» **PROMPT**: Return every line of the listing below, unchanged, from its first line to the line holding "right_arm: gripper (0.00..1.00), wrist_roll", that line included.

» **INFORMATION SUPPLIED**:
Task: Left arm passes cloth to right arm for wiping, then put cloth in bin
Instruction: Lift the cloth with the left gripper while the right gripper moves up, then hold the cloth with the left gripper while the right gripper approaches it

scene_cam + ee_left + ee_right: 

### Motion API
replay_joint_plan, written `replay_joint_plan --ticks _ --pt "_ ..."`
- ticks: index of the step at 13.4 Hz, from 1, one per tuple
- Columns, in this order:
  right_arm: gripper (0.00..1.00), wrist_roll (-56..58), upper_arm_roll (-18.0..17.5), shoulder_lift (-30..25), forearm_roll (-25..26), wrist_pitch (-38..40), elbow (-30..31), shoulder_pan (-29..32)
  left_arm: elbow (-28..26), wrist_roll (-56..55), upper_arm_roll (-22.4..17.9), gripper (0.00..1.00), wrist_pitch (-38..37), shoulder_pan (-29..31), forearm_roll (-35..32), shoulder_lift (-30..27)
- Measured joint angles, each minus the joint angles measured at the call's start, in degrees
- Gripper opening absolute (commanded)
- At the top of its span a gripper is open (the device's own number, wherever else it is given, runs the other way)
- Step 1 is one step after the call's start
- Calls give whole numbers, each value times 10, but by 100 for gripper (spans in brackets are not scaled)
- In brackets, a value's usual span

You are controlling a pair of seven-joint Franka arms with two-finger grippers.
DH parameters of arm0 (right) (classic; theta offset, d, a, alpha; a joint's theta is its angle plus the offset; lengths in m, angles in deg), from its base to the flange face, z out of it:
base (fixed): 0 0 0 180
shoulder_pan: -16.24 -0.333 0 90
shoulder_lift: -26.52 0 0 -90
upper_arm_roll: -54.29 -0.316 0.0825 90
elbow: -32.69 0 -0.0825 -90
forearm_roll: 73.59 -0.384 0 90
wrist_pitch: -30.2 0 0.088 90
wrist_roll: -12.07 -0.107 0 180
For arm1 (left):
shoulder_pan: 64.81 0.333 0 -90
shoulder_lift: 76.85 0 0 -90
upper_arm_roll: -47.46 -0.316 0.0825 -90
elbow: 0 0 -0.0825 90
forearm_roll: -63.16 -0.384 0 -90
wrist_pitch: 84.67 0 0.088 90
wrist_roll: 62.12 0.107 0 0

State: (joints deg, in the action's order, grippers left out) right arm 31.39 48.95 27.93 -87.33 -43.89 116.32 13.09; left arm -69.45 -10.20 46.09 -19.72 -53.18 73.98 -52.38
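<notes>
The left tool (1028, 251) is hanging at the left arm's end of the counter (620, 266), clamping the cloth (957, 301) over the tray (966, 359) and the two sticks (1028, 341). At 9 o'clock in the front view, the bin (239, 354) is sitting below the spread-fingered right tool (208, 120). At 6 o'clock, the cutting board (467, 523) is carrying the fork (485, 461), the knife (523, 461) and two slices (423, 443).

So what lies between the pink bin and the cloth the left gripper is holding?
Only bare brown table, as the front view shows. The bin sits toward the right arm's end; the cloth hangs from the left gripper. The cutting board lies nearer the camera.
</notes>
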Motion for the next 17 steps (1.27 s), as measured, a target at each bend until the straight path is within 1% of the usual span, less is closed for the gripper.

» **EXERCISE ANSWER**:
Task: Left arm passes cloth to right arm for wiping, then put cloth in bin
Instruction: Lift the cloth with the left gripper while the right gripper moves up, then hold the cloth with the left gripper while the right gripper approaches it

scene_cam + ee_left + ee_right: 

### Motion API
replay_joint_plan, written `replay_joint_plan --ticks _ --pt "_ ..."`
- ticks: index of the step at 13.4 Hz, from 1, one per tuple
- Columns, in this order:
  right_arm: gripper (0.00..1.00), wrist_roll (-56..58), upper_arm_roll (-18.0..17.5), shoulder_lift (-30..25), forearm_roll (-25..26), wrist_pitch (-38..40), elbow (-30..31), shoulder_pan (-29..32)

Nothing more is required for this exercise.